◆ **WORK INSTRUCTIONS**:
What you return should be the full listing, copied exactly and stripped of its pictures.

◆ **GIVEN MATERIAL**:
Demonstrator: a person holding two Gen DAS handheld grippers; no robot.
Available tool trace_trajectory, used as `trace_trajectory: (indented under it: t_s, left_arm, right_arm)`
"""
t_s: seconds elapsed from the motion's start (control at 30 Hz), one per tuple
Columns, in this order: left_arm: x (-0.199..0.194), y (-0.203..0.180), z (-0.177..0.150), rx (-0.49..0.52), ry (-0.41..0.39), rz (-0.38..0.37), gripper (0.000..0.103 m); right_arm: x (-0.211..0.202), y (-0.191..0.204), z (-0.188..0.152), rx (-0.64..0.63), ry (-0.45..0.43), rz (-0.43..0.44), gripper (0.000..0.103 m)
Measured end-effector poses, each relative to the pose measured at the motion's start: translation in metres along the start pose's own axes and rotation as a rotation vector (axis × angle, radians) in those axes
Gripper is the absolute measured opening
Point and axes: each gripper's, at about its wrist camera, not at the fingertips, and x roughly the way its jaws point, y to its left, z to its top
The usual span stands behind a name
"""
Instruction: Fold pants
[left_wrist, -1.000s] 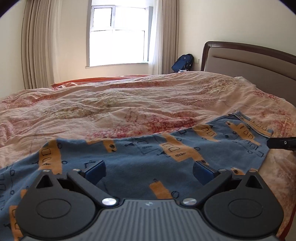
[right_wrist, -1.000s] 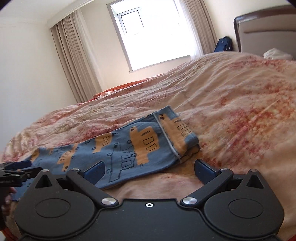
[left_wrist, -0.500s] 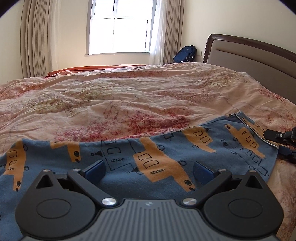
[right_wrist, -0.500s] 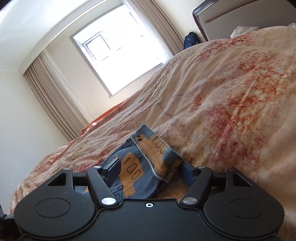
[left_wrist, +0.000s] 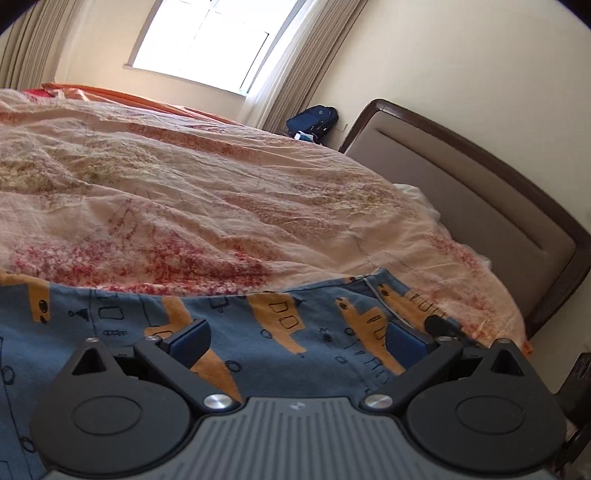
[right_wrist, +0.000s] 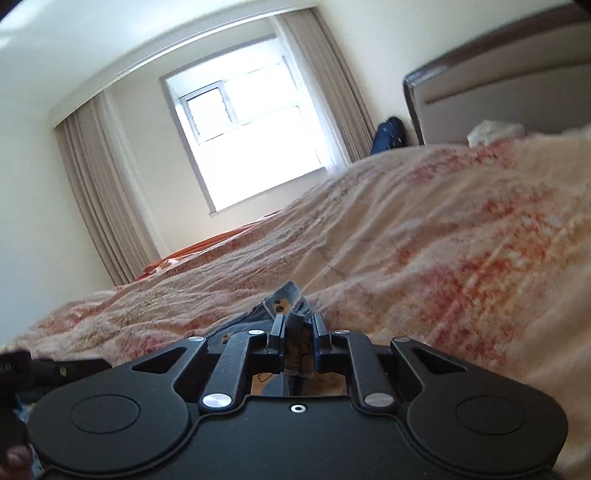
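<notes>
Right gripper (right_wrist: 297, 341) points slightly downward across the bed, its jaws closing with a bunched edge of the blue cotton pants printed with orange vehicles (right_wrist: 291, 306) pinched between the pads. Left gripper (left_wrist: 295, 341) tilts low over the same pants (left_wrist: 280, 325), jaws spread wide, nothing between them; the fabric lies flat beneath on the wrinkled pink floral bedspread (left_wrist: 207, 206). Beyond stand a brown padded headboard (left_wrist: 480, 206), a dark blue backpack (left_wrist: 314, 120), beige curtains (right_wrist: 99, 206) and a bright window (right_wrist: 251, 136).
</notes>
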Motion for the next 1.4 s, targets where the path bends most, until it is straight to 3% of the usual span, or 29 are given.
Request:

◆ **SOLUTION**:
Demonstrator: a person holding two Gen DAS handheld grippers; no robot.
Available tool trace_trajectory, used as `trace_trajectory: (indented under it: t_s, left_arm, right_arm)`
"""
t_s: seconds elapsed from the motion's start (control at 30 Hz), one per tuple
Columns, in this order: left_arm: x (-0.199..0.194), y (-0.203..0.180), z (-0.177..0.150), rx (-0.49..0.52), ry (-0.41..0.39), rz (-0.38..0.37), gripper (0.000..0.103 m); right_arm: x (-0.211..0.202), y (-0.191..0.204), z (-0.188..0.152), rx (-0.64..0.63), ry (-0.45..0.43), rz (-0.43..0.44), gripper (0.000..0.103 m)
Measured end-effector poses, each relative to the pose measured at the motion's start: translation in metres along the start pose's own axes and rotation as a rotation vector (axis × angle, radians) in those axes
Gripper is the absolute measured opening
Point and axes: each gripper's, at about its wrist camera, not at the fingertips, and x roughly the way its jaws point, y to its left, z to its top
The usual span stands behind a name
"""
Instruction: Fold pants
[left_wrist, -1.000s] 
[right_wrist, -1.000s] 
[left_wrist, -0.500s] 
[right_wrist, -0.500s] 
[left_wrist, +0.000s] 
[right_wrist, +0.000s] 
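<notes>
Right gripper (right_wrist: 297, 341) points slightly downward across the bed, its jaws closing with a bunched edge of the blue cotton pants printed with orange vehicles (right_wrist: 291, 306) pinched between the pads. Left gripper (left_wrist: 295, 341) tilts low over the same pants (left_wrist: 280, 325), jaws spread wide, nothing between them; the fabric lies flat beneath on the wrinkled pink floral bedspread (left_wrist: 207, 206). Beyond stand a brown padded headboard (left_wrist: 480, 206), a dark blue backpack (left_wrist: 314, 120), beige curtains (right_wrist: 99, 206) and a bright window (right_wrist: 251, 136).
</notes>
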Motion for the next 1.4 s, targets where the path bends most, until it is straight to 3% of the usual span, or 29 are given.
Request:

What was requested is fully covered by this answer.